Governor of Tokyo
- In office 23 April 1995 – 22 April 1999
- Monarch: Akihito
- Preceded by: Shunichi Suzuki
- Succeeded by: Shintaro Ishihara

Member of the House of Councillors
- In office 26 July 1992 – 23 March 1995
- Preceded by: Multi-member district
- Succeeded by: Toshiaki Yamada
- Constituency: National PR
- In office 8 July 1968 – 16 June 1989
- Preceded by: Multi-member district
- Succeeded by: Taku Izumi
- Constituency: National district (1968–1986) National PR (1986–1989)

Personal details
- Born: 17 July 1932 Nihonbashi, Tokyo, Japan
- Died: 20 December 2006 (aged 74) Koto, Tokyo, Japan
- Party: Independent
- Other political affiliations: Dainiin Club
- Children: Miyuki Aoshima Toshiyuki Aoshima
- Education: Waseda University

= Yukio Aoshima =

Japanese politician

Yukio Aoshima (青島 幸男, Aoshima Yukio) was a Japanese politician who served as Governor of Tokyo from 1995 to 1999. He is also well known as a TV actor, novelist, film director, screenwriter and songwriter.

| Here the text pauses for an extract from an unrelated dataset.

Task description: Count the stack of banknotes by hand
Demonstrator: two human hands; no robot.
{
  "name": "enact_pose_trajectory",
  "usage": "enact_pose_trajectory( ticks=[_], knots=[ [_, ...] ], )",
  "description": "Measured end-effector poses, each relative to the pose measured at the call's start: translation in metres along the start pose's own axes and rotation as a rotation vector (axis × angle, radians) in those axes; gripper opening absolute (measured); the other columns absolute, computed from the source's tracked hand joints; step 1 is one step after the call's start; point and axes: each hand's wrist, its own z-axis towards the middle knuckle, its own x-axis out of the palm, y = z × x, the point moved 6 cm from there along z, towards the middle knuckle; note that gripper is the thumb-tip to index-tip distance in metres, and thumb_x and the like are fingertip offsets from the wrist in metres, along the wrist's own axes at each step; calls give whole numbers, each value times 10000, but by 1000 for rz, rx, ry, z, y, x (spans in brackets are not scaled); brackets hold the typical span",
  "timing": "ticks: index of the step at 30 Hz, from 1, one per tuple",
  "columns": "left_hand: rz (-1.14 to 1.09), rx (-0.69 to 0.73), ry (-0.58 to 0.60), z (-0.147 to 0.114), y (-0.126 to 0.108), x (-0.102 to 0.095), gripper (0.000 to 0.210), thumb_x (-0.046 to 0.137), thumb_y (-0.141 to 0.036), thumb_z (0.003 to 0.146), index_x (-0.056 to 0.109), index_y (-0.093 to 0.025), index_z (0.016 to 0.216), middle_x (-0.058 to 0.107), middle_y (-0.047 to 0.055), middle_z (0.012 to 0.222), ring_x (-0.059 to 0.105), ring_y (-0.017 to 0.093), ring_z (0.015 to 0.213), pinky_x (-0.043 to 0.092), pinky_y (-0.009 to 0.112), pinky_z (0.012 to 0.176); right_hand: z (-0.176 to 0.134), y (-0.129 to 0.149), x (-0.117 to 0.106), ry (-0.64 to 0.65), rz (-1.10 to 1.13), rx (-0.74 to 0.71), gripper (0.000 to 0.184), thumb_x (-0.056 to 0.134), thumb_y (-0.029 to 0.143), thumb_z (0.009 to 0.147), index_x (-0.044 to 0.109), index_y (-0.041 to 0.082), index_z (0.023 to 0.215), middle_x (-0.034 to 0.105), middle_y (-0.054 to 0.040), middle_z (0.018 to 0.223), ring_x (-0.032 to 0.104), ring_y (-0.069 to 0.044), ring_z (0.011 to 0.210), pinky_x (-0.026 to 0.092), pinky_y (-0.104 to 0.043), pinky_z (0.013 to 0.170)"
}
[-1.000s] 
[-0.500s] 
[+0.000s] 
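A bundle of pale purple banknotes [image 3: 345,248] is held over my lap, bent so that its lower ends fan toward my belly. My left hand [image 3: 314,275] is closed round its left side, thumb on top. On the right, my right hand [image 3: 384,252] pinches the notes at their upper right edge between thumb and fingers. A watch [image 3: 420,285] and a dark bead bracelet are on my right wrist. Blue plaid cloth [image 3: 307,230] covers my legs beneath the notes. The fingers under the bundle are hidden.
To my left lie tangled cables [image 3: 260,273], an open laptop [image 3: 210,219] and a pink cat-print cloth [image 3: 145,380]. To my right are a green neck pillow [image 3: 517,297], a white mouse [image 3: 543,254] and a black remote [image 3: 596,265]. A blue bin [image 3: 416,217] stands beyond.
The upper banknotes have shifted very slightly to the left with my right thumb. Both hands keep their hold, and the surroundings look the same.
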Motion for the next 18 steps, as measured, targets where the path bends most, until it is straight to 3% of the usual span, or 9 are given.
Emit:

== Early life and artistic career ==
Yukio was born in Nihonbashi ward of Tokyo City in 1932. His father was an entrepreneur who had been running a bento catering business. He began writing manzai comedy while enrolled as a student at Waseda University and made his debut as a comedy writer in Japan's fledgling television industry.

He rose to fame as the star of programs such as Shabondama Holiday (シャボン玉ホリデー, "Soap Bubble Holiday") and Iji-waru Baasan (いじわるばあさん, "Mean Granny"). He produced, directed and starred in the film Kane (鐘, "The Bell"), which was a contestant in the 1966 Cannes Film Festival. His first novel, Ningen banji saiō ga hinoeuma (人間万事塞翁が丙午), won the Naoki Prize in 1981.

Aoshima wrote for popular comedian Hitoshi Ueki and was largely responsible for creating Ueki's image. According to Ueki, Aoshima once told him: "Don't tell anyone you don't drink, otherwise you'll put me out of a job." Aoshima wrote the hit 1961 song Sudara Bushi (スーダラ節), performed by Hajime Hana and the Crazy Cats, of which Ueki was a member. Aoshima characterized the song as "the saga of a happy-go-lucky salaryman who is unable to avoid the temptations of drink and gambling" with the resonant lyric "I know it's wrong, but I can't give it up." He linked the song to his political views later on, writing that "we have spent several decades creating a society and economy oriented towards mass production, mass distribution, mass consumption, and mass waste. We know something is amiss, but we are so caught up in it that we cannot give it up."

== Political career ==

===House of Councillors===
Aoshima was elected to the House of Councillors in the 1968 election as a national block write-in candidate, capitalizing on his fame to win 1.2 million votes and placing second in the block behind Shintaro Ishihara. He refused to give outdoor speeches in the style of other Japanese politicians, and instead went on a trip to Europe during the campaigning season. He nonetheless remained in the Diet until 1995, when he resigned to run for Governor of Tokyo. He was part of the Dainiin Club, a minor political party composed of independent candidates in the House of Councillors.

===Governor of Tokyo===
Aoshima ran for Governor of Tokyo in 1995, without major party support and again without campaigning beyond state-sponsored posters and TV spots. Knock Yokoyama, also a comedian, was elected as governor of Osaka Prefecture in the same election cycle.

As governor, Aoshima cancelled a costly "World City" exposition that Governor Shun'ichi Suzuki planned to have held in Odaiba in 1996, calling it a "legacy of the bubble economy era". In the wake of this act, which had formed the bulk of the basis for Aoshima's gubernatorial campaign, his administration was viewed as largely ineffective. He resigned after four years in office, by which time he was known as "Mr. Broken Manifesto".

During his tenure as governor, Aoshima became the target of an assassination attempt in May 1995, when a parcel bomb was mailed to his Tokyo office. The bomb, intended for Aoshima, exploded in the face of his assistant, severely wounding him. It is believed that the bomb was mailed by members of the Japanese doomsday cult Aum Shinrikyo. Aum member Naoko Kikuchi was accused of the bombing but was acquitted after a trial in 2015.

Aoshima ran for the House of Councillors again in the 2001 election and the 2004 election but failed to win a seat. He died of myelodysplastic syndrome in December 2006 at the age of 74.

===Legacy===
In the hit tv show bayside shakedown, the main character Shunsaku Aoshima catchphrase is "My last name is Aoshima, just like the Tokyo Governor.", Yukio Aoshima would go on to use a similar catchphrase on tv programs saying "My last name is Aoshima, just like the Wangan Police Station".